Electrical – Funduino/Keyes relay board doesn’t switch off relays

raspberry pirelay

I've build a simple set up with a Raspberry Pi and this relay board to switch some lights. I have removed the jumper from the relay board, connected 12V to the VCC/GND pins, connected the Pi GND to the relay board's COM pin, and the GPIO pins to the relay board inputs. I connected the load to the relay's NO (normal open) connectors. When I use the gpio utility I can switch the pins on the Pi on and off; the relay board follows this, as confirmed by the LED and the load on the relays switching on and off. So far so good.

But then, after a little bit of playing around, the relays stopped switching off. The LED for the relay does switch off, but the contact stays closed; the lights connected to that relay stay on. Not all relays have the problem, and every now and then the ones who do have the problem work once or twice; but they don't reliably switch off.

So, if we ignore mechanical failure of the relays for a second (I doubt all relays on a board would have the same defect…), what could cause this behaviour? I mean, when I remove the signal from the relay board, the optocoupler on the board would stop conducting, the signal would disappear on the 'other side' of the optocoupler, and all relays should switch back to 'open', right? But even if I unplug the Pi, the relays stay closed! And when I unplug everything (the Pi, the power to the relay board, the power to the load) and replug, the relays that were stuck still are closed.

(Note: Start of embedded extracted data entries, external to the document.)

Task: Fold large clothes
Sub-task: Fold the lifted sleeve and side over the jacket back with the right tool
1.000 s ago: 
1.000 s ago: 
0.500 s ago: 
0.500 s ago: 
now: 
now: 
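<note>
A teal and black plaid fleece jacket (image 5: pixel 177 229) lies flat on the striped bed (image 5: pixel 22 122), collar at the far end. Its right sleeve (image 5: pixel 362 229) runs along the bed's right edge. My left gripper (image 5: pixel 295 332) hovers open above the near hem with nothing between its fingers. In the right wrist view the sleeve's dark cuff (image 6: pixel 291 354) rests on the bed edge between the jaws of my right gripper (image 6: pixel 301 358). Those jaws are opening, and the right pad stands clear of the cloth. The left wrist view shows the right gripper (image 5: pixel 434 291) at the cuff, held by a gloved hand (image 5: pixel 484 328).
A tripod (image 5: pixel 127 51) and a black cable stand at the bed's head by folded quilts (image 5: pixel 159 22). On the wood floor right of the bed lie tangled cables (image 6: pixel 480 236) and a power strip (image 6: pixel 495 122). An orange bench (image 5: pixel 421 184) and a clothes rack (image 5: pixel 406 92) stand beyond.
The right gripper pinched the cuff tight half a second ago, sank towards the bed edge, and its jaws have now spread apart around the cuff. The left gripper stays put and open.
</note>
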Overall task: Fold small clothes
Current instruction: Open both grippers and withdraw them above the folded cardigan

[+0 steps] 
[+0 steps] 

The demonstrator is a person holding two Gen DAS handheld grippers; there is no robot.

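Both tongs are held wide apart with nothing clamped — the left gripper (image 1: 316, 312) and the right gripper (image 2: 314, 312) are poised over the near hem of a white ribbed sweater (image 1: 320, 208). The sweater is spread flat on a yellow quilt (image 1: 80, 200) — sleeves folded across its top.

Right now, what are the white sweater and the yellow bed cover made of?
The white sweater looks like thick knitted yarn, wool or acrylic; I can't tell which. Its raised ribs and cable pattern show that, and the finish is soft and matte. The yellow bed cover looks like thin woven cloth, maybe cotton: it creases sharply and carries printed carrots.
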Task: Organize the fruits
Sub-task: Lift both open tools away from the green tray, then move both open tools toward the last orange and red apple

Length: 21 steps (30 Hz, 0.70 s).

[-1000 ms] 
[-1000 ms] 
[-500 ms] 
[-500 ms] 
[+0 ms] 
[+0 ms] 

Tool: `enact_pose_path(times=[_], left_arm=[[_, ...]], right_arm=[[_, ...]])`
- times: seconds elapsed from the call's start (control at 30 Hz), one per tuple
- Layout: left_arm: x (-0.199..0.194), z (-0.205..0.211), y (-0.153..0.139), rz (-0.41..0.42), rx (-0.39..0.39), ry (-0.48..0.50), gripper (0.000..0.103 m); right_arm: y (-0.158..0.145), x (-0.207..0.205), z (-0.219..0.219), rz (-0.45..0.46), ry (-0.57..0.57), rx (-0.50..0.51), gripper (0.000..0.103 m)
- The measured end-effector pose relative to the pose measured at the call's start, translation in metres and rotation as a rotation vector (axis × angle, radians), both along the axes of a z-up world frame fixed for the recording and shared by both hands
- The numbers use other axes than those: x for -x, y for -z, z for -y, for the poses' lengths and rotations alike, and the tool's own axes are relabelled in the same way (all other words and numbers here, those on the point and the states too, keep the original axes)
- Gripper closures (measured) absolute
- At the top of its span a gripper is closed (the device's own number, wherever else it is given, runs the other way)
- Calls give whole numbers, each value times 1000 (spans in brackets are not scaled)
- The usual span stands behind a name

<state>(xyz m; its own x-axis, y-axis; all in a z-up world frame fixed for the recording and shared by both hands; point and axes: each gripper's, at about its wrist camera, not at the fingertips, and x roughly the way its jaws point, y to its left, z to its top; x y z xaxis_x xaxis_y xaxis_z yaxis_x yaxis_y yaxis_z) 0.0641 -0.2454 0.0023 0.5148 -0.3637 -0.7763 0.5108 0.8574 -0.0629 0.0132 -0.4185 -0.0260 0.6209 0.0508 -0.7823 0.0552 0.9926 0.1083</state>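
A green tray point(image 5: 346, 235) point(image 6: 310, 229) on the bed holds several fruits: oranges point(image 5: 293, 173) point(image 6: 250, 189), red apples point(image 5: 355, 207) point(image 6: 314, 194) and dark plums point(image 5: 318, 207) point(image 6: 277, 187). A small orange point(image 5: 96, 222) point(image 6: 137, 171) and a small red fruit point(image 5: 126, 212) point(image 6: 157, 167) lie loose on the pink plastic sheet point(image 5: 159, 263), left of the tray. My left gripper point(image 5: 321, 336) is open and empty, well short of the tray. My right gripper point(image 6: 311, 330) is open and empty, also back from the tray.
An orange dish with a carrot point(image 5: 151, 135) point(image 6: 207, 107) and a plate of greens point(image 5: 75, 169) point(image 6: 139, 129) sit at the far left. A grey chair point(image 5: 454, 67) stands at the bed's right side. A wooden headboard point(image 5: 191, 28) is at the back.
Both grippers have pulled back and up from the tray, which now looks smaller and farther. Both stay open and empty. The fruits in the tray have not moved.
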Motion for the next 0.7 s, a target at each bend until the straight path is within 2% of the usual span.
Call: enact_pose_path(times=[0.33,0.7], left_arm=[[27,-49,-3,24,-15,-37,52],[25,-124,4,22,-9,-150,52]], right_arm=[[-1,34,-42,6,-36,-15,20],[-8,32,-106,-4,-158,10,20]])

What further steps can I take to debug this? Thanks.

Best Answer

what could cause this behaviour?

Welding the relay contacts together due to a high initial current.

If your lights on the load side are incandescents, they have a low resistance until the filaments heat up. So a relatively high current can pass for several milliseconds.

enter image description here
Image from Lamptech

Note the 500W lamp has a normal operating current of around 2A but during the first five milliseconds the current is greater than 15A. Your relays are rated 10A.

What further steps can I take to debug this?

Measure the current flowing in the first few milliseconds.

Hit the recalcitrant relay with a blunt object so that the mechanical shock can break the contacts free?

Take a relay apart and inspect the contacts?